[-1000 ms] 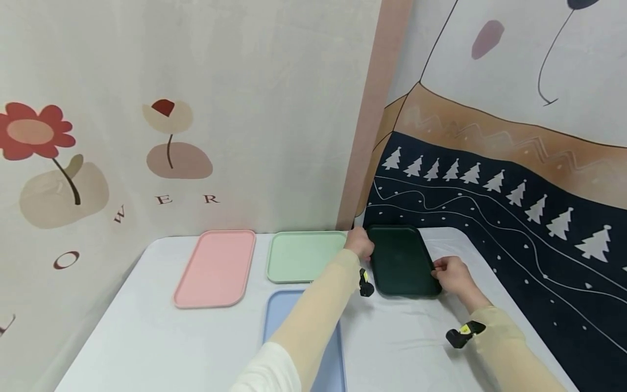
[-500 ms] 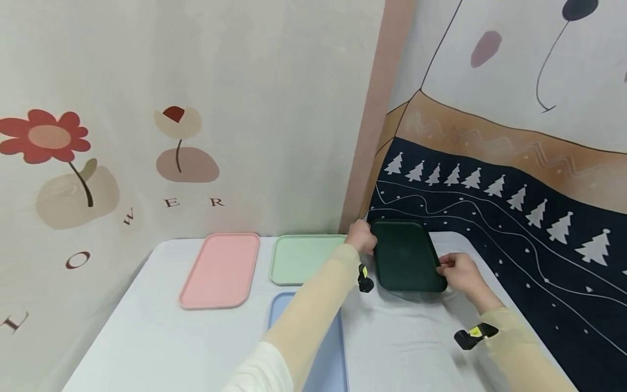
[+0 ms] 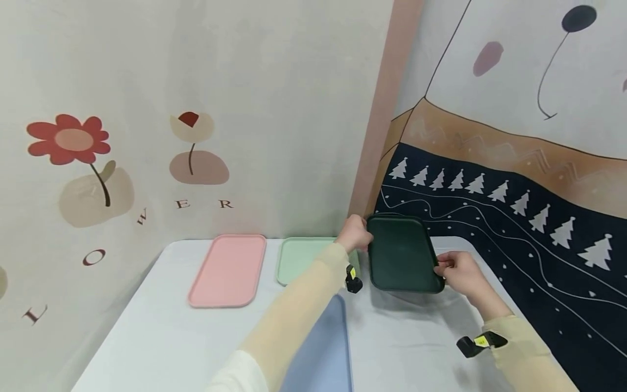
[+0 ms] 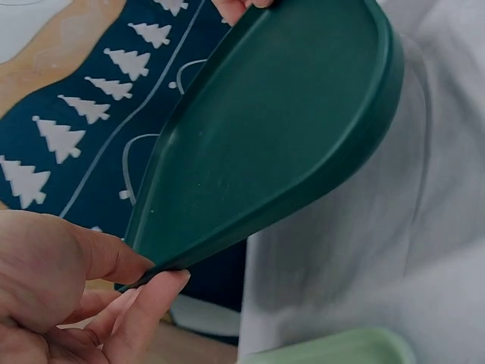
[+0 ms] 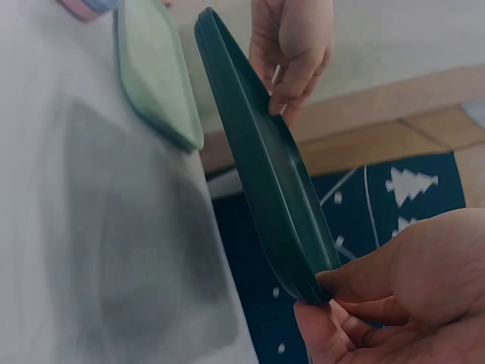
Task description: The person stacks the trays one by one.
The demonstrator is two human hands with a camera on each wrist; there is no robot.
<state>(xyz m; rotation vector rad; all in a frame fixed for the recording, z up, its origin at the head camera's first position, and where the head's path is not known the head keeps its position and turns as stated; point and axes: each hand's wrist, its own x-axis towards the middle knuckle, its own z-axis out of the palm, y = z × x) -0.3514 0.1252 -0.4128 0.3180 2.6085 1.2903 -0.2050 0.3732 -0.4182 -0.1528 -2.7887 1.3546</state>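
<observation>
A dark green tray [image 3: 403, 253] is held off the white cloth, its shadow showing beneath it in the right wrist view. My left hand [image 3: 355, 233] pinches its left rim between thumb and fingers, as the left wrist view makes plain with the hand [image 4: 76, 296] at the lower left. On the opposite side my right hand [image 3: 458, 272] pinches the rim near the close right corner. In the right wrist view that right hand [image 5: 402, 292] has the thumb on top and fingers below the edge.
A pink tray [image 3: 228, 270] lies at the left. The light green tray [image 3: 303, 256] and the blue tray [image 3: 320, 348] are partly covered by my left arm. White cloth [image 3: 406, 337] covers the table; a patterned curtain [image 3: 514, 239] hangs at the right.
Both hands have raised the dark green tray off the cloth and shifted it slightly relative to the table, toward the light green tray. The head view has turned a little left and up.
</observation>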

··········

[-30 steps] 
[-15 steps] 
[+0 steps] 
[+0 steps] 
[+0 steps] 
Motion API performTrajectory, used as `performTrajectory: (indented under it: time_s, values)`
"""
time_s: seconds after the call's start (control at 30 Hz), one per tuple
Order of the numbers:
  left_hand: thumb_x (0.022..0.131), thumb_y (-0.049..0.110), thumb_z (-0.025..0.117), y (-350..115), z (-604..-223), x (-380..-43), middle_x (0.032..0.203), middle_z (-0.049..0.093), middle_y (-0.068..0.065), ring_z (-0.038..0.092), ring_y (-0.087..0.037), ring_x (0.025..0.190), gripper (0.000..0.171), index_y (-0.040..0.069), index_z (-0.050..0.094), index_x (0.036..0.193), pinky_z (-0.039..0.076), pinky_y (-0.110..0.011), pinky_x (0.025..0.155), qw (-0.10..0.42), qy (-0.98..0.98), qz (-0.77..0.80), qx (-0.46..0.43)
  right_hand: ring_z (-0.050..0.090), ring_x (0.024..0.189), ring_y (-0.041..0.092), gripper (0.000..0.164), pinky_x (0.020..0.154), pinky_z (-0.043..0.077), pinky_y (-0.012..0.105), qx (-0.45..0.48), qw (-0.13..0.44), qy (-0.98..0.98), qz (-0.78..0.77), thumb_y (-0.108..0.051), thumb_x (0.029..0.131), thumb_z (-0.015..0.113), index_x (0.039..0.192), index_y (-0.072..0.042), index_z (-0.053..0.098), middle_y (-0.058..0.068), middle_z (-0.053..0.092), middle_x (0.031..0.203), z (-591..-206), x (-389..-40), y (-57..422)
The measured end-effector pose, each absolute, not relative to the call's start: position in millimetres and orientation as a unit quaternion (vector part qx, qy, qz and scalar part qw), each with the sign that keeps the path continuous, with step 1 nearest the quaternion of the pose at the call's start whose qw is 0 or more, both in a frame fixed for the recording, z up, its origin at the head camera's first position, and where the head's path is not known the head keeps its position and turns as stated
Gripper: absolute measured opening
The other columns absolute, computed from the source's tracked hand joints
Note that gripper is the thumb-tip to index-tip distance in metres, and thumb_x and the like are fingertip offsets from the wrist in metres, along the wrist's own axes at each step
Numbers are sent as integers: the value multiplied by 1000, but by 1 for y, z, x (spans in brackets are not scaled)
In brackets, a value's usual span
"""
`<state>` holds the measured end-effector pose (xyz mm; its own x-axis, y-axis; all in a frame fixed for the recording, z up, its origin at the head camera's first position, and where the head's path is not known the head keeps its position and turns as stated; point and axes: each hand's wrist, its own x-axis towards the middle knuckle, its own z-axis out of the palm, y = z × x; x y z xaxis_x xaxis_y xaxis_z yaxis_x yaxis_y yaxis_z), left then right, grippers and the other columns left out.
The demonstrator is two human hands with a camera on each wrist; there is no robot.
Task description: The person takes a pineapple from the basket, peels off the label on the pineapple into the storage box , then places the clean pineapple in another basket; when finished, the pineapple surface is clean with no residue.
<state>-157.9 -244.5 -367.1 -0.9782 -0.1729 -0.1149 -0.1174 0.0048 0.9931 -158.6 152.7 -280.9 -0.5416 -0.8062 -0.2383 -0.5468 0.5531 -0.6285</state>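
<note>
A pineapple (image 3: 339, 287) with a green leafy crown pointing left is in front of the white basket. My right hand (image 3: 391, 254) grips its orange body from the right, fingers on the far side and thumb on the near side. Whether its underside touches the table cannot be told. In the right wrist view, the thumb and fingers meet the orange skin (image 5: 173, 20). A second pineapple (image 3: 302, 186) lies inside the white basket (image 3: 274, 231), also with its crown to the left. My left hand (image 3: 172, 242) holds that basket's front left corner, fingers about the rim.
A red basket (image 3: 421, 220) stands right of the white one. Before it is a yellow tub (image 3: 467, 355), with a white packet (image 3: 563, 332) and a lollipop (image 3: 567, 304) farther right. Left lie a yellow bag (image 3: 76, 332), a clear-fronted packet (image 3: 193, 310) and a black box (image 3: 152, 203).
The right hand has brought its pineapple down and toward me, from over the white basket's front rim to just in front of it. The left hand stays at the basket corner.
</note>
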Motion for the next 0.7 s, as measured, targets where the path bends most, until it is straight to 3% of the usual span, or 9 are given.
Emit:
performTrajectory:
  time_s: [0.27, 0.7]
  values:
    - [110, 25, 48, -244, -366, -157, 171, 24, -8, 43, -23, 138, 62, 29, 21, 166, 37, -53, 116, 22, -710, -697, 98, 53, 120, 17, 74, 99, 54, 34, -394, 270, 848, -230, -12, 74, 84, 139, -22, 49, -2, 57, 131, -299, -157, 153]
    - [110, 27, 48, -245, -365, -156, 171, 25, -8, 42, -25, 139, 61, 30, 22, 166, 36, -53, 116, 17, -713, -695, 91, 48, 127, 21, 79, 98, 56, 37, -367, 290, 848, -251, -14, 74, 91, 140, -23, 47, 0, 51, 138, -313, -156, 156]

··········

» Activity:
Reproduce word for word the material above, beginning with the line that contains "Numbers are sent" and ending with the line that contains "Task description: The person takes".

» The answer:
Numbers are sent as integers: the value multiplied by 1000, but by 1 for y, z, x (spans in brackets are not scaled)
In brackets, a value's usual span
"""
`<state>` holds the measured end-effector pose (xyz mm; its own x-axis, y-axis; all in a frame fixed for the recording, z up, its origin at the head camera's first position, and where the head's path is not known the head keeps its position and turns as stated; point and axes: each hand's wrist, its own x-axis towards the middle knuckle, its own z-axis out of the palm, y = z × x; x y z xaxis_x xaxis_y xaxis_z yaxis_x yaxis_y yaxis_z), left then right, grippers and the other columns left out.
The demonstrator is two human hands with a camera on each wrist; there is no robot.
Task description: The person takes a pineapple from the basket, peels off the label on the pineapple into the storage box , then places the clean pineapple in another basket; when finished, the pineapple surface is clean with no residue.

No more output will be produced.